Determine how many lines of the material hold the string "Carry" and reply with only that number.
----- DATA LISTING -----
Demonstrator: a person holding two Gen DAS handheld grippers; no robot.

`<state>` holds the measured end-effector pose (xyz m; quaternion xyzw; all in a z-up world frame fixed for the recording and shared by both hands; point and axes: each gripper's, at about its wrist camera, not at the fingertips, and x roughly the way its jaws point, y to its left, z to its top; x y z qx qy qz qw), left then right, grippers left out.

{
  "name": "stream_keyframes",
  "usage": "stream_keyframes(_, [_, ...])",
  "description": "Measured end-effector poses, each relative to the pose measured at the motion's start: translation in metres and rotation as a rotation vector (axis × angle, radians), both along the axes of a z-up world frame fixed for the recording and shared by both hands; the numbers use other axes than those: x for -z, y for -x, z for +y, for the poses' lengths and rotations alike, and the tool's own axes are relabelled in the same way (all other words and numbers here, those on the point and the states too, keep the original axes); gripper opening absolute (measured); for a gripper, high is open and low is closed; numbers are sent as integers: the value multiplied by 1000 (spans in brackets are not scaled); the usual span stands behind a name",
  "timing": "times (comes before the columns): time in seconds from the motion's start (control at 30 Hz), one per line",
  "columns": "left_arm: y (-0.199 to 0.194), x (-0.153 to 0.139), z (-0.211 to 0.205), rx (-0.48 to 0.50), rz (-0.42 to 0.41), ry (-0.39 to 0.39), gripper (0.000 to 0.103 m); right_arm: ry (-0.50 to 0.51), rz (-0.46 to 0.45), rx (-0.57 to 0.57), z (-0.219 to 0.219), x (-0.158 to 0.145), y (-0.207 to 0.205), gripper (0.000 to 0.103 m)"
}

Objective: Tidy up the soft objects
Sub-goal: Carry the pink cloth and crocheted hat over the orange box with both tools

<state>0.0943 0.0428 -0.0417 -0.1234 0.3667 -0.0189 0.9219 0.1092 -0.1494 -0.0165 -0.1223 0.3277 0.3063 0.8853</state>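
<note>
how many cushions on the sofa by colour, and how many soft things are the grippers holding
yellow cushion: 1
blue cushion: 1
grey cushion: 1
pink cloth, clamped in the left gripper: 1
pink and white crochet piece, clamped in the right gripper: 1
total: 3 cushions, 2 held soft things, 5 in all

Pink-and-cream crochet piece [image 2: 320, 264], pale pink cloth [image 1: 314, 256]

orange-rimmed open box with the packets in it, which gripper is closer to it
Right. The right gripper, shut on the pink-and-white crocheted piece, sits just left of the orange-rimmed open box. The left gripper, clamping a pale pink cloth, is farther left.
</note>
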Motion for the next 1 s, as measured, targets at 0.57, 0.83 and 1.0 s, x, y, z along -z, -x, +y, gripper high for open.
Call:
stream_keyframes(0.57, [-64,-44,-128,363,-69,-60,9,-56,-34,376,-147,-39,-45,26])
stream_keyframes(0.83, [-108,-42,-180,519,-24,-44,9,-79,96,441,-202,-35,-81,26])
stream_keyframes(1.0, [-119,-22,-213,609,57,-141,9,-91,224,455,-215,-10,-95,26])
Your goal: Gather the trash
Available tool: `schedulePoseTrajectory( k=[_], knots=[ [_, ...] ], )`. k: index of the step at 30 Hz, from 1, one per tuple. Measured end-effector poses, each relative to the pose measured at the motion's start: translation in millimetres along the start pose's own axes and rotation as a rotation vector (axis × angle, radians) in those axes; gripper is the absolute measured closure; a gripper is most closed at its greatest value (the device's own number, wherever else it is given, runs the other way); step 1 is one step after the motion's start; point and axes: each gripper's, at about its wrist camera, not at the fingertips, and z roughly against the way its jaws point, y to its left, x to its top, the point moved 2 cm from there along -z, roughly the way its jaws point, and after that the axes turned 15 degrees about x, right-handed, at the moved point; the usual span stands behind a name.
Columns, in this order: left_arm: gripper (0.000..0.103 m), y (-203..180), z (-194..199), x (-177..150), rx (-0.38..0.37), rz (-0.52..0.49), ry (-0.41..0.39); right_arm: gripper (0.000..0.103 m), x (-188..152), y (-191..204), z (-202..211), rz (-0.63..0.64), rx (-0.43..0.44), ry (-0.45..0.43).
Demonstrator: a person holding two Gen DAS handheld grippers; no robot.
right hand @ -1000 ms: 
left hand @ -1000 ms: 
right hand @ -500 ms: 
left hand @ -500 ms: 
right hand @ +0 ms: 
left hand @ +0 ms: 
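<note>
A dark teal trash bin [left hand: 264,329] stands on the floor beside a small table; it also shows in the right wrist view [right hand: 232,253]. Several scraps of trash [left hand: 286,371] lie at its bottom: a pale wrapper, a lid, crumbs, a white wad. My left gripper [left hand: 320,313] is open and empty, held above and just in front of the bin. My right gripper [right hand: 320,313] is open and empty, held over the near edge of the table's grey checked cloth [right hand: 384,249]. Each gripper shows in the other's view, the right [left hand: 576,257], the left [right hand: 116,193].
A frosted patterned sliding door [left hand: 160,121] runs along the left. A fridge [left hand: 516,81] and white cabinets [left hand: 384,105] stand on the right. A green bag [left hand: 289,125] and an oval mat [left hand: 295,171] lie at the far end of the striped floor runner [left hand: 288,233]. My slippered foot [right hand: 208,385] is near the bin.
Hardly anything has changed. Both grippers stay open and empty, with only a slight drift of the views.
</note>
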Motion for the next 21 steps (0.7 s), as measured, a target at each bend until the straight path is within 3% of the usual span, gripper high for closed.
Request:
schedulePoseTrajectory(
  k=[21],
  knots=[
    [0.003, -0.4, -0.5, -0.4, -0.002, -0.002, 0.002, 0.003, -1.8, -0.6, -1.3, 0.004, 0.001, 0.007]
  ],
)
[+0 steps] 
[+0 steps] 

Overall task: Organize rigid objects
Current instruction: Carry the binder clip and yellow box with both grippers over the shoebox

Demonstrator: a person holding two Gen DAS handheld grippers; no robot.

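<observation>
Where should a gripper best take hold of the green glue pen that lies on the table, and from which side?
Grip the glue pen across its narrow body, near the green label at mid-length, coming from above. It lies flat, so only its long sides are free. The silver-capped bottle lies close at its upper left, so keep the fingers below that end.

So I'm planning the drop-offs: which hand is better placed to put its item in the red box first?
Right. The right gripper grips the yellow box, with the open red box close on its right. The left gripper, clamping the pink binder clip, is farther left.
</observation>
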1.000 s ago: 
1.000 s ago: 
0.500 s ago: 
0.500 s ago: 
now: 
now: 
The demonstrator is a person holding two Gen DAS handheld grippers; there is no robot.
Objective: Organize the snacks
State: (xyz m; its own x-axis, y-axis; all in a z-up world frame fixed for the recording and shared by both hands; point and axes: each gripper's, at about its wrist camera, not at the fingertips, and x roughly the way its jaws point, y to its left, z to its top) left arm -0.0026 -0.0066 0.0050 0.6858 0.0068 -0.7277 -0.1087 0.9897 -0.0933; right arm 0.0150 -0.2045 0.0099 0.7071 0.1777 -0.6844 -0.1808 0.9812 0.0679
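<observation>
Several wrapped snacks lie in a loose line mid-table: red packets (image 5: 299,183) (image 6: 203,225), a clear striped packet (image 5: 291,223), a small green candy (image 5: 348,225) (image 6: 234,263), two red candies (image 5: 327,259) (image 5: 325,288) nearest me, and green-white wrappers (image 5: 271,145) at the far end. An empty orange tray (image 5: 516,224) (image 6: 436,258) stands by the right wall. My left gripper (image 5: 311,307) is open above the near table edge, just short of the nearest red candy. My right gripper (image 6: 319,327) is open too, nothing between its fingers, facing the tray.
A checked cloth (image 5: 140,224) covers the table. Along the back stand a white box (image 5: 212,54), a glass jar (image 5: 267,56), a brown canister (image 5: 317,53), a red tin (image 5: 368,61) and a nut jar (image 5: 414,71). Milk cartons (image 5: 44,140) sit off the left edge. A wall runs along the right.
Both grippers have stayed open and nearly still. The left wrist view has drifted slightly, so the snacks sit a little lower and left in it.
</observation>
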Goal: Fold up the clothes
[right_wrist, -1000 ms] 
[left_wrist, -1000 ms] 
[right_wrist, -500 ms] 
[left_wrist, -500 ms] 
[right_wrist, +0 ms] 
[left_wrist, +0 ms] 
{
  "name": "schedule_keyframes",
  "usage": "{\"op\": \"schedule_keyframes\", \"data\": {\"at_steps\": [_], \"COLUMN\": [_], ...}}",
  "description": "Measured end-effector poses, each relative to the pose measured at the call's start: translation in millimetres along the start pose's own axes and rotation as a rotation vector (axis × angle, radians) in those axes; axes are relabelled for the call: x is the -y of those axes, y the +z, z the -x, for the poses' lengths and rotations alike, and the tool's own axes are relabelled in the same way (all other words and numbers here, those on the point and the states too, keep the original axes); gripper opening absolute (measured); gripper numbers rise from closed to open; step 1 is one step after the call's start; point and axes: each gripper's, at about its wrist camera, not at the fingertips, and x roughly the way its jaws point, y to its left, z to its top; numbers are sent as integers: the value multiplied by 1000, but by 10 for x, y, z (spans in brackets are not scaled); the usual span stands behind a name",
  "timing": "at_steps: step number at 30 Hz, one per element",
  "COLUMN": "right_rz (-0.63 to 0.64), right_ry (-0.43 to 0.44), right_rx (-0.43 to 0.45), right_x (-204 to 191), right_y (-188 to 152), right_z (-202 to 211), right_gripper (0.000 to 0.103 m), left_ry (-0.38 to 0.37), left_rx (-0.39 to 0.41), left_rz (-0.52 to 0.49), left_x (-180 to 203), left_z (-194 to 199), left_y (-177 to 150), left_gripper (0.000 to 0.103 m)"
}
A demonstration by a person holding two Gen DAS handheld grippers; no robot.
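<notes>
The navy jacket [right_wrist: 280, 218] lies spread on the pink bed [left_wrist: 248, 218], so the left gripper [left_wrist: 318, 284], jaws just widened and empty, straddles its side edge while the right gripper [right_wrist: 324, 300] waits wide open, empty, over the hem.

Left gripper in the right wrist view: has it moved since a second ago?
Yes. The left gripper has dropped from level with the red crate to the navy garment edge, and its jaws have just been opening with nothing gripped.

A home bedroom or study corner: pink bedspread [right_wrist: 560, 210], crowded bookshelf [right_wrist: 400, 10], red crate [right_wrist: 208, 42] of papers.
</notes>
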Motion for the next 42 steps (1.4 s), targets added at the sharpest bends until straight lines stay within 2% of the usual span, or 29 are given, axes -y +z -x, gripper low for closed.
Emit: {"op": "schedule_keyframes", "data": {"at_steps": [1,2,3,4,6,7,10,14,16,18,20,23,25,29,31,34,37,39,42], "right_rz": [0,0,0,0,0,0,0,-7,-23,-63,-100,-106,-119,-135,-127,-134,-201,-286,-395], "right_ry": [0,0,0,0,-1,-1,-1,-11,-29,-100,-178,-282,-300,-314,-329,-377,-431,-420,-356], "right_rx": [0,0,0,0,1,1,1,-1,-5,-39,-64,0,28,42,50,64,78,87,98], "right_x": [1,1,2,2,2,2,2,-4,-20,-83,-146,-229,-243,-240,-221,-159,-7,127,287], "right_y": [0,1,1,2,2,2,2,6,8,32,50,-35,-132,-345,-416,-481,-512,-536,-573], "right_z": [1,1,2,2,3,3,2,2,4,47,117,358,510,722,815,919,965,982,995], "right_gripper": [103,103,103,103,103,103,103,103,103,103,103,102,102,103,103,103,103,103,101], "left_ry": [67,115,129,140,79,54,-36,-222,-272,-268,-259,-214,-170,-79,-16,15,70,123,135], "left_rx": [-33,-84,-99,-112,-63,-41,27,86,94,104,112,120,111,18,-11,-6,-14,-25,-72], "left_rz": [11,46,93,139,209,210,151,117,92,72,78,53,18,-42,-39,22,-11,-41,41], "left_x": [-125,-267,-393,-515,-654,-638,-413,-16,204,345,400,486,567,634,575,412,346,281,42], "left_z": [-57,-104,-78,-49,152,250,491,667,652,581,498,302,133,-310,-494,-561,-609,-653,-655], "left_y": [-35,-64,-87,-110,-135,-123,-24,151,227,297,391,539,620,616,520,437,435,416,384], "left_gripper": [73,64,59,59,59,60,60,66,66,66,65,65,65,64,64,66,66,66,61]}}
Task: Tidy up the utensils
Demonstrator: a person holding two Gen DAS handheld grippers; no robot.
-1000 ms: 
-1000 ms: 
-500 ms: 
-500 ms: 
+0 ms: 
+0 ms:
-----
ANSWER TO THIS TASK ::
2